So lets say..if you scored a really nice set of chisels for a ridiculous price, I would have to ask "Wheres the deal on the kitty litter?"

@ Neil….I was borrowing that planer for a while and this machine, aside from the badging, color scheme, and helical head IS EXACTLY the same as the RIGID planer! The motor even sounds the same…I went back and forth between this and the 2 speed three knife DeWalt…I guess i got lured in by the helical head..i read a bunch of positive reviews…and I know the rap on Stelel City….but the same people that have been saying those things were guaranteeing they were going out of business …and so far that was a couple years ago and they seem to still be around…


----------



## TheBossQ

Brad_Nailor - So lets say..if you scored a really nice set of chisels for a ridiculous price, I would have to ask "Wheres the deal on the kitty litter?"
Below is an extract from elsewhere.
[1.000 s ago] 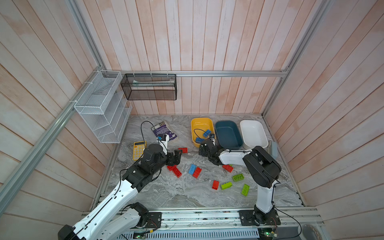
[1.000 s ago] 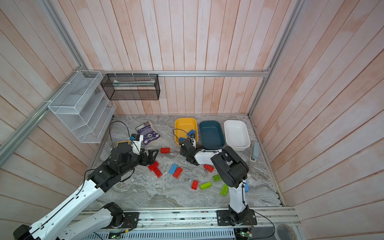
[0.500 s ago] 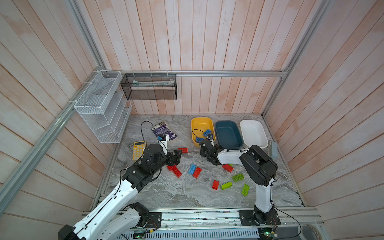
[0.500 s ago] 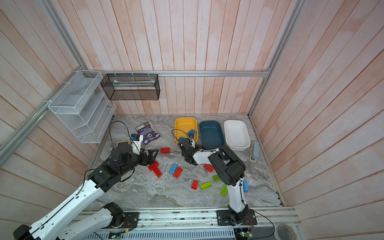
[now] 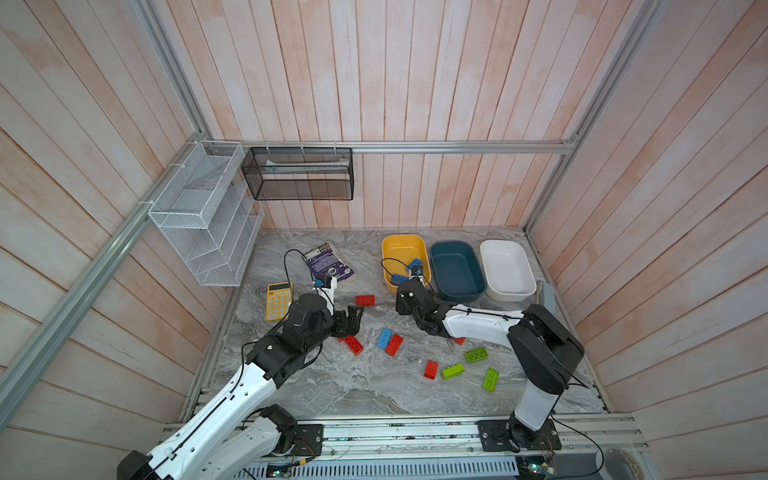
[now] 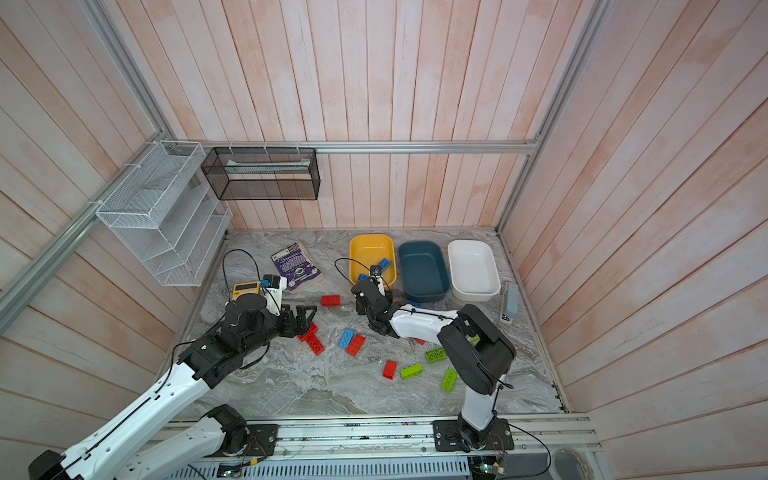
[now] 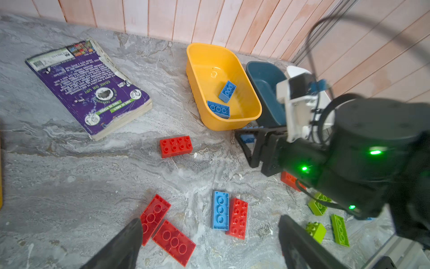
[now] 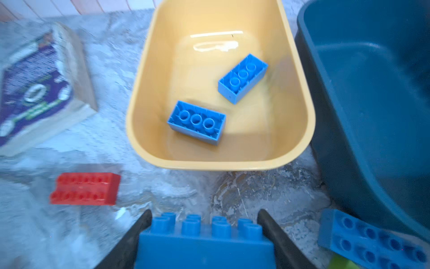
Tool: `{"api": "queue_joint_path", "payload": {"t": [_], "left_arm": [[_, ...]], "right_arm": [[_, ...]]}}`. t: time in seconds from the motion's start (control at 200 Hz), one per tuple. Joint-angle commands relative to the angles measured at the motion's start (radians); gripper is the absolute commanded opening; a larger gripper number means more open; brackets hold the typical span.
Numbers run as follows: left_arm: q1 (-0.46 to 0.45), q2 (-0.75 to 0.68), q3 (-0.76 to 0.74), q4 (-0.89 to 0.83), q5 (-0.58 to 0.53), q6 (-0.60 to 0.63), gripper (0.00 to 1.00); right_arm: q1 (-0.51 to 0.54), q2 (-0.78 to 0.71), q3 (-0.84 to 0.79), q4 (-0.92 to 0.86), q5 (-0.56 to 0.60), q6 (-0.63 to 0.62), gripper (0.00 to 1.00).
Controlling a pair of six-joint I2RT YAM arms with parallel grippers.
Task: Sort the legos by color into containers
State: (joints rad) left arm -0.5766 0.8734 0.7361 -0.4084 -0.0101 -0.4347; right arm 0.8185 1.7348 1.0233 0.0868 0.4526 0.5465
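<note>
Red legos (image 7: 158, 216) lie below my left claw (image 5: 354, 319), jaws wide and empty, left of the yellow tub (image 8: 149, 76). My right claw (image 8: 203, 215) has just clamped a blue lego (image 8: 204, 249) just before that tub, perhaps lifted already; blues belong there.

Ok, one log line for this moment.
right fingers: shut on blue brick near yellow tub | left fingers: open by red bricks | in tub: two blue bricks

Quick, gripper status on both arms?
Left gripper: open, holding nothing.
Right gripper: closed on a blue lego brick.
</note>
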Motion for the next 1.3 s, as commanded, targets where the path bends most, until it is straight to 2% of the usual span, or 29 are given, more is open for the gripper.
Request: {"api": "queue_joint_path", "payload": {"t": [0.0, 0.18, 0.295, 0.56, 0.805, 0.945, 1.045, 1.2, 1.295], "left_arm": [[0.003, -0.016, -0.034, 0.023, 0.048, -0.040, 0.92], [0.003, -0.010, -0.081, 0.051, 0.070, -0.067, 0.92], [0.001, -0.007, -0.099, 0.059, 0.086, -0.084, 0.91], [-0.011, -0.007, -0.163, 0.085, 0.093, -0.116, 0.91], [-0.027, 0.014, -0.184, 0.089, 0.090, -0.116, 0.88], [-0.032, 0.015, -0.185, 0.089, 0.081, -0.113, 0.88], [-0.034, 0.023, -0.181, 0.088, 0.078, -0.110, 0.88], [-0.041, 0.054, -0.149, 0.068, 0.079, -0.100, 0.87], [-0.051, 0.084, -0.122, 0.052, 0.069, -0.095, 0.87]], "right_arm": [[0.004, -0.095, 0.003, -0.064, -0.057, -0.059, 0.59], [-0.010, -0.129, 0.112, -0.155, -0.070, -0.157, 0.59], [-0.059, -0.101, 0.189, -0.171, -0.149, -0.183, 0.59], [-0.155, 0.089, 0.418, -0.227, -0.260, -0.227, 0.60], [-0.179, 0.238, 0.528, -0.251, -0.235, -0.227, 0.61], [-0.183, 0.268, 0.542, -0.248, -0.233, -0.219, 0.67], [-0.188, 0.272, 0.548, -0.251, -0.221, -0.220, 0.76], [-0.189, 0.235, 0.536, -0.242, -0.196, -0.234, 0.85], [-0.189, 0.192, 0.515, -0.233, -0.188, -0.244, 0.87]]}}
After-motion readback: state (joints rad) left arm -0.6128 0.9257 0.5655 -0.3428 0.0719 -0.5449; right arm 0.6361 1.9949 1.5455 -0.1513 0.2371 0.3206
Yep. Or if responding to someone asking, you can say "the deal on kitty litter can found at …"

The key is to act surprised that they aren't familiar with the saying. "WHAT?! ... you've never heard of …"

Barry, I have cats too and litter is expensive.

I would buy this planer, despite my poor experience with Steel City. I would buy it @ $499, but probably not $599.


----------



## Bud1m

I will elaborate about my comments. When I say knife marks, I mean ridges in the surface running the length of the board, it looks like a nick in the knife, it's one of the individual knifes not seating right so a corner is digging into the board, actually its about 4 knives. This is what I mean by cheap helical designs, the knife set is very sloppy. Have worked with SC several times, can't get it right.

What I mean by snipe one side is, front to back, the side with the locking handle snipes, but the rear side does not. I have set many planer in feed and out feed tables, so i am thinking it's not me.

Countless hours have been spent on cleaning, set up, adjustments. When this thing came out, it was $699 - now it's $499. That has to tell you something. And Yes it is the Rigid design.


----------



## Brad_Nailor

Here it is guys…..a short video, a quick walk around of the planer, and I planed a piece of cherry in the video..unfortunately, it was already s4s…I didn't have anything rough….but you can get the idea about the noise level..





Bud…you are correct..it does leave very small ridges in the length of the board…I would say very slight and about the same as knife marks in a conventional planer. They can be easily sanded out with the first sanding pass. Mine does not snipe side to side..or on the ends…not yet anyways. But like Barry said, we don't expect a finish ready surface from a planer..but aside from the slight ridges, it leaves a glass smooth surface, that if you start sanding at 80 grit, your actually roughing it up!


----------



## araldite

I bought one of these a few months ago and have planed quite a bit of tiger maple as well as other woods. I am very happy with mine. It is much quieter than my old Delta planer. I get no snipe or tear out. I get faint ridges, which I would call more like scuff marks than deep ridges. They clean right up with a couple of passes of 180 grit on a ROS. It is no worse than boards I got from a professional supplier who put them through a planer with a Byrd head. If it continues to hold up, I think it's a great value for the money ($499 at Highland). I don't own any other Steel City machines for the same reason others have expressed, but I took a chance with this because of the price and, like I said, so far I'm very happy.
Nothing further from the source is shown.